◆ PROBLEM DESCRIPTION: Please reproduce the listing below exactly, leaving out every picture.

◆ RECORDED INFORMATION:
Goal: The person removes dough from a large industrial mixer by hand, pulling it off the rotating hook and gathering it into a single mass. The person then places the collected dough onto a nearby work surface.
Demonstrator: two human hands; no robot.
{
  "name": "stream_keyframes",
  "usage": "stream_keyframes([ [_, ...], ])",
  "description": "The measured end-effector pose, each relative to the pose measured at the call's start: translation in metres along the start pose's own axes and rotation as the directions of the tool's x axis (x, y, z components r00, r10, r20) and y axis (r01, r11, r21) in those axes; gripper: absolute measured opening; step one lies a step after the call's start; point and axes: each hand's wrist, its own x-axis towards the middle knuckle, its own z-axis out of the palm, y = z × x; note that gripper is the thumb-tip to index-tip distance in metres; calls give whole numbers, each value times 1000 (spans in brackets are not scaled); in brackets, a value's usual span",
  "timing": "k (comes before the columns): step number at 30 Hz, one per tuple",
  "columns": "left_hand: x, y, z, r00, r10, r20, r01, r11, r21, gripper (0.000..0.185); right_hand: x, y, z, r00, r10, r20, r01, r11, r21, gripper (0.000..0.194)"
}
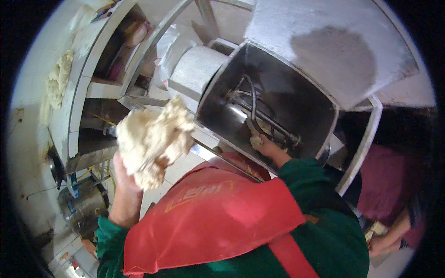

◆ WORKED SOLUTION:
Goal: The person removes dough from a large industrial mixer by hand, pulling it off the rotating hook and gathering it into a single mass. The person then places the collected dough onto a nearby work surface.
Demonstrator: two human hands; no robot.
{
  "name": "stream_keyframes",
  "usage": "stream_keyframes([ [_, ...], ])",
  "description": "The measured end-effector pose, each relative to the pose measured at the call's start: translation in metres along the start pose's own axes and rotation as the directions of the tool's x axis (x, y, z components r00, r10, r20) and y axis (r01, r11, r21) in those axes; gripper: absolute measured opening; step one lies a step after the call's start; point and axes: each hand's wrist, its own x-axis towards the middle knuckle, its own z-axis out of the palm, y = z × x; note that gripper is the thumb-tip to index-tip distance in metres; calls give whole numbers, each value times 1000 (spans in brackets are not scaled); in brackets, a value's usual span",
  "timing": "k (comes before the columns): step number at 30 Hz, one per tuple",
  "columns": "left_hand: x, y, z, r00, r10, r20, r01, r11, r21, gripper (0.000..0.185); right_hand: x, y, z, r00, r10, r20, r01, r11, r21, gripper (0.000..0.194)"
}

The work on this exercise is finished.